> AIM OF THE EXERCISE: Return each line of the records holding the string "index".

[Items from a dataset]
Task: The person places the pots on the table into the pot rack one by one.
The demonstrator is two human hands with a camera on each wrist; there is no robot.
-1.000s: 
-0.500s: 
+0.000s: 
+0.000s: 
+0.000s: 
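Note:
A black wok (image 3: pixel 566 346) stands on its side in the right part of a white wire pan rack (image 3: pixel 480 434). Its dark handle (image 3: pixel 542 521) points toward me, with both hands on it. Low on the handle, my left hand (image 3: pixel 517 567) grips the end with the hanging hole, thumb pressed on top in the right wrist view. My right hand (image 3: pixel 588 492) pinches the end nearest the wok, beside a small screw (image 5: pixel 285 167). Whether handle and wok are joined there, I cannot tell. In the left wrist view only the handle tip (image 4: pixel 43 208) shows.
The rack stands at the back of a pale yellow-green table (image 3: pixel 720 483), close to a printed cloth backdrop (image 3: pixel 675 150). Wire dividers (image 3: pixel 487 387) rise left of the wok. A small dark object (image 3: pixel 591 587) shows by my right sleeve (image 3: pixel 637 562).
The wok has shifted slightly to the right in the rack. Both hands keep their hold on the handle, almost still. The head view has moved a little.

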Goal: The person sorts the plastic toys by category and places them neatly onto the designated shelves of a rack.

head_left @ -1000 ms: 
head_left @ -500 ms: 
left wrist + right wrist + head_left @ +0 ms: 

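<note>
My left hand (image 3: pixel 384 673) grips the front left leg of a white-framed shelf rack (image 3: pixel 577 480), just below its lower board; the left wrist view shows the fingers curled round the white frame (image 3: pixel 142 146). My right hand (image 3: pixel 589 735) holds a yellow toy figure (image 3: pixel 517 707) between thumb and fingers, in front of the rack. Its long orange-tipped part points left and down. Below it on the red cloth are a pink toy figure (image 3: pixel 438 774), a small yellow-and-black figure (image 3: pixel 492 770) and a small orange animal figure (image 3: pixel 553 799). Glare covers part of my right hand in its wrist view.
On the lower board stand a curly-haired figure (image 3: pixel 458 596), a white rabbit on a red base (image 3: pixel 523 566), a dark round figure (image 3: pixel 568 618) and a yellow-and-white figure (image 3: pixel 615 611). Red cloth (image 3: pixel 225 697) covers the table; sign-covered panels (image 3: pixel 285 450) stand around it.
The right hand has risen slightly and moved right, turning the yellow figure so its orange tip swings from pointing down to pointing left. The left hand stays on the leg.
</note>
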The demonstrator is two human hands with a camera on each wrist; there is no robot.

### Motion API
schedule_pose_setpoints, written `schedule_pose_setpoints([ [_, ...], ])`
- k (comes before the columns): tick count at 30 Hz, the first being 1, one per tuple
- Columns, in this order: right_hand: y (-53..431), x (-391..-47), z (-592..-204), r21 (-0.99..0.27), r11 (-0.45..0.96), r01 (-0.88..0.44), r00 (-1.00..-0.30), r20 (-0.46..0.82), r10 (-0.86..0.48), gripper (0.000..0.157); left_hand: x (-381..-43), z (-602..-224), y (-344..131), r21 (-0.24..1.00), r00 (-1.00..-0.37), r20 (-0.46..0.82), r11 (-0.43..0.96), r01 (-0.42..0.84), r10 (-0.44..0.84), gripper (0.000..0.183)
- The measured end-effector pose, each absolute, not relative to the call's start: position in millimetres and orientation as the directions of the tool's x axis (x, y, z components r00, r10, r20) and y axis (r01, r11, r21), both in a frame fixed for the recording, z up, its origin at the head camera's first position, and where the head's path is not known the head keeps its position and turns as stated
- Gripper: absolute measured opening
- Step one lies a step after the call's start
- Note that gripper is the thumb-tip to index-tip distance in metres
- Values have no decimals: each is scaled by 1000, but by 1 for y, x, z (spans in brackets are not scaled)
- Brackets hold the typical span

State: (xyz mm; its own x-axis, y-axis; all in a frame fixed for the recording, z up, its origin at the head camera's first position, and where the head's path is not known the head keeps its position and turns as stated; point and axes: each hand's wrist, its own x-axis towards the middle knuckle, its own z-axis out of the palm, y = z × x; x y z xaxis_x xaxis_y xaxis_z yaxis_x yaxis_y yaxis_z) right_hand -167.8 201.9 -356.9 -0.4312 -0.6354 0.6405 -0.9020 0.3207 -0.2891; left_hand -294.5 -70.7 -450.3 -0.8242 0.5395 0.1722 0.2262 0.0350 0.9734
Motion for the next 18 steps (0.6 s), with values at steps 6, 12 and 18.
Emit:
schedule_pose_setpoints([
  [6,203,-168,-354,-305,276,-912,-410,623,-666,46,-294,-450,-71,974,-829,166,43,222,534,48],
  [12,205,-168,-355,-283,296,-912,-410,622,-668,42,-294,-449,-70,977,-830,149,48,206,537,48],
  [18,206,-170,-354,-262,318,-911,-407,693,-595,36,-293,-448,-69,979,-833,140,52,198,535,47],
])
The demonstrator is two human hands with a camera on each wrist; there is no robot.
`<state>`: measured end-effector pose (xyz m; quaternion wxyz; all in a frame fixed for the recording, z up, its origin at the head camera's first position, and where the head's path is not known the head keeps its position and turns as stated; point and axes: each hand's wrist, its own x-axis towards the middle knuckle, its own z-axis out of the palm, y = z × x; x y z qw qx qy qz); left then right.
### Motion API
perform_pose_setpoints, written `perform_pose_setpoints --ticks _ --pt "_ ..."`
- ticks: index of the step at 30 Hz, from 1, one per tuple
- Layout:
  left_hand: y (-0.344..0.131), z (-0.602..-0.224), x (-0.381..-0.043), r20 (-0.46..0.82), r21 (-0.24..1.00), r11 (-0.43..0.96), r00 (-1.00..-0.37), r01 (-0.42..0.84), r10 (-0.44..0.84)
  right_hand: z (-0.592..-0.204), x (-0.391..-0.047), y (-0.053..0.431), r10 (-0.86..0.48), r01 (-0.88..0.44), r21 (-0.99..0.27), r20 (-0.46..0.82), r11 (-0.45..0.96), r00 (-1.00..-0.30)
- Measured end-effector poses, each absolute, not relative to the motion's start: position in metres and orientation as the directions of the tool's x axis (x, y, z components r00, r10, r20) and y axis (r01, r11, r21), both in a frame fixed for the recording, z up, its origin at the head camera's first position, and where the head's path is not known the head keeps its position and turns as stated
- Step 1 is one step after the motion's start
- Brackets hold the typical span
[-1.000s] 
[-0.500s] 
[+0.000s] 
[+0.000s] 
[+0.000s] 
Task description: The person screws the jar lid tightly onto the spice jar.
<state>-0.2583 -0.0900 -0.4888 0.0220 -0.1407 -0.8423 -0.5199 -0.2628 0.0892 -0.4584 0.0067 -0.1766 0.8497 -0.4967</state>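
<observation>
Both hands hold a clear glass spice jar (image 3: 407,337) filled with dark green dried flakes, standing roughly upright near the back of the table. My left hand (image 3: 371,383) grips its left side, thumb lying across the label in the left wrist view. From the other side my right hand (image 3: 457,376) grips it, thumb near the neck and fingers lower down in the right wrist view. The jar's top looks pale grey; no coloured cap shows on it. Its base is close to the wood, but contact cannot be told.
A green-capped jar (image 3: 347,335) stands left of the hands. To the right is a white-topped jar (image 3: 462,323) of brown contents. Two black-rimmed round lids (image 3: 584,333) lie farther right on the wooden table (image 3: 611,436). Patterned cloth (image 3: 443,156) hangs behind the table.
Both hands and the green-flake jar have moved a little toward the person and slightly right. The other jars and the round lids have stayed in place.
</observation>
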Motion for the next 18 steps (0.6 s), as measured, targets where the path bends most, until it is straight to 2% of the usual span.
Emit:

> SOLUTION TO THIS EXERCISE:
- Note that gripper is the thumb-tip to index-tip distance in metres
- ticks: index of the step at 30 Hz, from 1, one per tuple

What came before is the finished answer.